When you find the line with "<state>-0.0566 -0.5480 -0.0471" among the records below, reproduce it and each line after it exactly, ending with the line with "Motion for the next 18".

╭─ Input

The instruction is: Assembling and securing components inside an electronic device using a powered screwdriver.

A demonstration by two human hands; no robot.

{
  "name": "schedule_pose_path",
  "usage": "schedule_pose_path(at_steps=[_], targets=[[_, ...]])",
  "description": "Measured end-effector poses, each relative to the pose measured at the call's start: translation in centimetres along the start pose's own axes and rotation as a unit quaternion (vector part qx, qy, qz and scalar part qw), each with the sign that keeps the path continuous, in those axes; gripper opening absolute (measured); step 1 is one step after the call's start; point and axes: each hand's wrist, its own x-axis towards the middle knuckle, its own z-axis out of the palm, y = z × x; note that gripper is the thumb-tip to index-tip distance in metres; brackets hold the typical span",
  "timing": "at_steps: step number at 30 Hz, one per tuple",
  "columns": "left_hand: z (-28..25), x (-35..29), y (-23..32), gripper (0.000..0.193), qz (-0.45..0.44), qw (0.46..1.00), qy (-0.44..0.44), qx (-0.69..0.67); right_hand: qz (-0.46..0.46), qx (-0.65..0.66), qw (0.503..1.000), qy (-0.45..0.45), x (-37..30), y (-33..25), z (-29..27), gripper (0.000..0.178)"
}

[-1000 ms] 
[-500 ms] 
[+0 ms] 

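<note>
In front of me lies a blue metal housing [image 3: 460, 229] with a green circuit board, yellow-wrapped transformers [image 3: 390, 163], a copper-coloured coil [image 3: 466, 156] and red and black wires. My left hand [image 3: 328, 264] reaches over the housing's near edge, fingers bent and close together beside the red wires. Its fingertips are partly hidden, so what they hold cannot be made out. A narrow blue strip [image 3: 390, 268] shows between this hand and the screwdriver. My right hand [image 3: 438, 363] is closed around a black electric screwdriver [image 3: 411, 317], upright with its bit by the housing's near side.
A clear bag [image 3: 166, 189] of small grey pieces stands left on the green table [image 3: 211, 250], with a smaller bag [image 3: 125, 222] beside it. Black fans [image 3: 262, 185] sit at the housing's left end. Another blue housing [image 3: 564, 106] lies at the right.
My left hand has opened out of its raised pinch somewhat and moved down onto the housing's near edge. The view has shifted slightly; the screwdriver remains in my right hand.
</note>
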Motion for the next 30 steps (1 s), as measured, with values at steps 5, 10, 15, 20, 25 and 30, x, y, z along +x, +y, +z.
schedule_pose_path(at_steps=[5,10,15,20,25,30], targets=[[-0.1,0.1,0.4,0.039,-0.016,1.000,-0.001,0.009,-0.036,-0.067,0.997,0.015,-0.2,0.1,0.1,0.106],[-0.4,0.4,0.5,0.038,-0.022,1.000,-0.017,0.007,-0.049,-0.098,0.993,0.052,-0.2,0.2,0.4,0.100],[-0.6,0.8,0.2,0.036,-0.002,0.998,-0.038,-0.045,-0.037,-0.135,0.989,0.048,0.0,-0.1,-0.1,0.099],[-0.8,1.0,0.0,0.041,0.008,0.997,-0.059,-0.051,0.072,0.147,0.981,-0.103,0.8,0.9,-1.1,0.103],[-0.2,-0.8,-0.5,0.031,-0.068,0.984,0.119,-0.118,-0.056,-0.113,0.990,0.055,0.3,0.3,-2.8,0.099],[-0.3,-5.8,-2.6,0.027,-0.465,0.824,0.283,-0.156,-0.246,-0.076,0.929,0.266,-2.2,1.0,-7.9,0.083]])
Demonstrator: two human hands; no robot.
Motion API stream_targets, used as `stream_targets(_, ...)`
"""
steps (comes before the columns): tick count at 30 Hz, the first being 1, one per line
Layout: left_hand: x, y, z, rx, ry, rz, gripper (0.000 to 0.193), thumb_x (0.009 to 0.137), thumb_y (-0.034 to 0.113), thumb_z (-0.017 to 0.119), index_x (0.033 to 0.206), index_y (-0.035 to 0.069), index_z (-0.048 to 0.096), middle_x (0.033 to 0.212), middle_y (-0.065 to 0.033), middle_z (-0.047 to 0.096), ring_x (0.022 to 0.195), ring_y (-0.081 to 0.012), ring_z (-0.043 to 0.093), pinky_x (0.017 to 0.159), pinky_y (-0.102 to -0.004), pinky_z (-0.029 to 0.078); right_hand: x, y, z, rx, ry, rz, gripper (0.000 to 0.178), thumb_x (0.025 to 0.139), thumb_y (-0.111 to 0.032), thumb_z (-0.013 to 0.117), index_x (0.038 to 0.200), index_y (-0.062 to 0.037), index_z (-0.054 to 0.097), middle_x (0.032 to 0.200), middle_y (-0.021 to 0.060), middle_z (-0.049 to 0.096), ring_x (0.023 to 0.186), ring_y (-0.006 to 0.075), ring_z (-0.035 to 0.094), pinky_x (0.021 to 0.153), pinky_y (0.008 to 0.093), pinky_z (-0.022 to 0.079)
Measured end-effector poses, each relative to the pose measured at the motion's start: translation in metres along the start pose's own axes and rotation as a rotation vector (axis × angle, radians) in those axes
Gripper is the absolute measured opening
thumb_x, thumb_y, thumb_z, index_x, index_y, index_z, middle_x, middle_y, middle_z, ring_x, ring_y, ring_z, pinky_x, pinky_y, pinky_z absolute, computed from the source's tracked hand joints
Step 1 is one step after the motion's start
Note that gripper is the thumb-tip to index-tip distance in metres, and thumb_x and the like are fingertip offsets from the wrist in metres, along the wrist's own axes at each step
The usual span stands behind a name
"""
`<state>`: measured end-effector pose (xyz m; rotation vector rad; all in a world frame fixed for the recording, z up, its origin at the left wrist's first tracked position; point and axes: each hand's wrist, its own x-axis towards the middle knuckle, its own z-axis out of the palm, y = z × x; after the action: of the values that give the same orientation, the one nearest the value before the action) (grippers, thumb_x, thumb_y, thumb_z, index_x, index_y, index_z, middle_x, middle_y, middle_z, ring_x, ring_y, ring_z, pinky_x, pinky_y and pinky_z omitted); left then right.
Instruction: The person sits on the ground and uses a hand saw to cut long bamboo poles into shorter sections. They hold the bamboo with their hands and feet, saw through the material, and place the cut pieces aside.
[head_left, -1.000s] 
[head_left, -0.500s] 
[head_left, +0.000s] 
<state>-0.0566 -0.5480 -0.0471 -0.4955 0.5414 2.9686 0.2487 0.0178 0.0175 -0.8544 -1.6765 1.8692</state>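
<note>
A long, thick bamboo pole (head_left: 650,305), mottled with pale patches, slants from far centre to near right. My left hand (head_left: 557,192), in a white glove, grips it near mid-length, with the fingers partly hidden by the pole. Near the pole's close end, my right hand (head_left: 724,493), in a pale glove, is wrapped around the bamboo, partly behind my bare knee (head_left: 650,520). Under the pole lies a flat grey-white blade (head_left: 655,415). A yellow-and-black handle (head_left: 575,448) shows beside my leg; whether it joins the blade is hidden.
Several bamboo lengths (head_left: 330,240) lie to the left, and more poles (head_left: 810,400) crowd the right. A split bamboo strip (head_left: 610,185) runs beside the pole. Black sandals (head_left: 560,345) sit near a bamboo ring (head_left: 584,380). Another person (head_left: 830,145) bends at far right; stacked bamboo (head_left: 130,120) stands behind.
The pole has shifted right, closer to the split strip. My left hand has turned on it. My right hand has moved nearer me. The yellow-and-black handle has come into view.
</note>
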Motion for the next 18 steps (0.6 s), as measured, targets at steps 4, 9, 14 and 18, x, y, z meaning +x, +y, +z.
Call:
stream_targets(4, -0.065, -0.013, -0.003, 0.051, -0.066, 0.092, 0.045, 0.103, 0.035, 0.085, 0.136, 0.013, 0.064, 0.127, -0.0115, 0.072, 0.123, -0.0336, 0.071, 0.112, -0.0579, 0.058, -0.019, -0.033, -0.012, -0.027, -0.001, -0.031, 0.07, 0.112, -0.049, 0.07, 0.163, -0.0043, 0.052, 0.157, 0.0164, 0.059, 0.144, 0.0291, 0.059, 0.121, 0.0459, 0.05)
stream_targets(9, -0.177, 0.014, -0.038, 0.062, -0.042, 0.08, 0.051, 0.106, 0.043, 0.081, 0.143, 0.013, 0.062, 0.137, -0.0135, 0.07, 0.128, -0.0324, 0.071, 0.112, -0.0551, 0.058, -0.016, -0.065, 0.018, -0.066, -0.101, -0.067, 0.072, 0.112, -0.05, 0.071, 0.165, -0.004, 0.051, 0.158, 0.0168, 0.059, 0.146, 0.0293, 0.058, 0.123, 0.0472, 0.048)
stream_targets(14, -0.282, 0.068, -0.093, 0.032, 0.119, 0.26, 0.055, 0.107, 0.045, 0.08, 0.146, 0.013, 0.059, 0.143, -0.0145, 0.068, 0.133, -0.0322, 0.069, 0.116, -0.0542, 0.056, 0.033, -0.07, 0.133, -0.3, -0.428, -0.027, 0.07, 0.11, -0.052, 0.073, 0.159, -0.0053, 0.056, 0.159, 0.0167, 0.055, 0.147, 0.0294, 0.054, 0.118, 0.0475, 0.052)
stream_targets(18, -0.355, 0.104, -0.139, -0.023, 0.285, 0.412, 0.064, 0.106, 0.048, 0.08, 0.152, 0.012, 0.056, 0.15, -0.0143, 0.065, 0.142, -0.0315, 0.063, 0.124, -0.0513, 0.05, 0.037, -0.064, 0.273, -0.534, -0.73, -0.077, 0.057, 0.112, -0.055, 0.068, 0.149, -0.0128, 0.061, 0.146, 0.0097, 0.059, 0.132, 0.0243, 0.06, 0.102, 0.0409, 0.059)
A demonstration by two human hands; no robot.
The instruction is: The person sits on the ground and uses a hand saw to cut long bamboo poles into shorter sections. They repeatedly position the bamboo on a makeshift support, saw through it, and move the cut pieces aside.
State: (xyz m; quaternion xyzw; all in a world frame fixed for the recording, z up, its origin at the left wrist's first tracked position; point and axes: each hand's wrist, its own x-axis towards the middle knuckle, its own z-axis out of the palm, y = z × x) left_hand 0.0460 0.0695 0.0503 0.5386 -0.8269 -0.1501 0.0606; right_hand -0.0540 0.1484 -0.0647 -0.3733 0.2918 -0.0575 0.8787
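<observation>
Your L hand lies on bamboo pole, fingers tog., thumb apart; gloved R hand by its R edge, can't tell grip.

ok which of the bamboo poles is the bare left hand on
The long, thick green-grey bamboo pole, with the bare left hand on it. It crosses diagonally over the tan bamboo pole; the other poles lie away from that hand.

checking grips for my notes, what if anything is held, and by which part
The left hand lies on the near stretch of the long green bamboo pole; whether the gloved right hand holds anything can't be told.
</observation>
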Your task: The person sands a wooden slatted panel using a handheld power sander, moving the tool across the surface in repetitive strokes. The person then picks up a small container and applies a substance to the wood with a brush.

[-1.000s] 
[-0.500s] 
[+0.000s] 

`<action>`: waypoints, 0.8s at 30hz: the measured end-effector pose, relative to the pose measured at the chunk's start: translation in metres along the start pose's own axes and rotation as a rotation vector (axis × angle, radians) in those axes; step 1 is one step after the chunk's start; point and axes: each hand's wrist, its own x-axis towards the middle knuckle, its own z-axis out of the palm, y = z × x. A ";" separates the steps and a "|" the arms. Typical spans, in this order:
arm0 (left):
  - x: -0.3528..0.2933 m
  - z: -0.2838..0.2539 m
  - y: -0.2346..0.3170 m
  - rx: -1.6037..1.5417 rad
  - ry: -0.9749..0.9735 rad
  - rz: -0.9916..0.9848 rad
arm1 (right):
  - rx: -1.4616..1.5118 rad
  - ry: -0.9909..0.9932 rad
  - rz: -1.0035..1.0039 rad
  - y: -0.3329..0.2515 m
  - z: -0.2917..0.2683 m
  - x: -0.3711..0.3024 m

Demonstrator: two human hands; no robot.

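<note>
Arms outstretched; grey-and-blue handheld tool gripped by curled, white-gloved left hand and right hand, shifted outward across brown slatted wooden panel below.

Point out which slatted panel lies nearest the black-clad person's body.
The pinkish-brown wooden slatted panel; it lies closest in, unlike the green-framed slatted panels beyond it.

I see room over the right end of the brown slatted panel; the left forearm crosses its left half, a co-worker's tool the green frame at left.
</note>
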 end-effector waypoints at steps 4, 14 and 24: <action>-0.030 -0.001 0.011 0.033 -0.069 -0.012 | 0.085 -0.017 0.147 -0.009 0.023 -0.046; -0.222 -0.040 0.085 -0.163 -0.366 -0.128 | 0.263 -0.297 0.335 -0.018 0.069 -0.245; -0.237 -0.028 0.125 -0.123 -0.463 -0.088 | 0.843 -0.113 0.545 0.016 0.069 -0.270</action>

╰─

**Response for this exercise:**
<state>-0.0566 -0.5480 -0.0471 -0.4955 0.5414 2.9686 0.2487 0.0178 0.0175 -0.8544 -1.6765 1.8692</state>
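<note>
A long, thick bamboo pole (head_left: 650,305), mottled with pale patches, slants from far centre to near right. My left hand (head_left: 557,192), in a white glove, grips it near mid-length, with the fingers partly hidden by the pole. Near the pole's close end, my right hand (head_left: 724,493), in a pale glove, is wrapped around the bamboo, partly behind my bare knee (head_left: 650,520). Under the pole lies a flat grey-white blade (head_left: 655,415). A yellow-and-black handle (head_left: 575,448) shows beside my leg; whether it joins the blade is hidden.
Several bamboo lengths (head_left: 330,240) lie to the left, and more poles (head_left: 810,400) crowd the right. A split bamboo strip (head_left: 610,185) runs beside the pole. Black sandals (head_left: 560,345) sit near a bamboo ring (head_left: 584,380). Another person (head_left: 830,145) bends at far right; stacked bamboo (head_left: 130,120) stands behind.
The pole has shifted right, closer to the split strip. My left hand has turned on it. My right hand has moved nearer me. The yellow-and-black handle has come into view.
</note>
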Motion for the next 18 steps (0.6 s), as measured, targets at steps 4, 9, 14 and 18, x, y, z meaning +x, +y, +z.

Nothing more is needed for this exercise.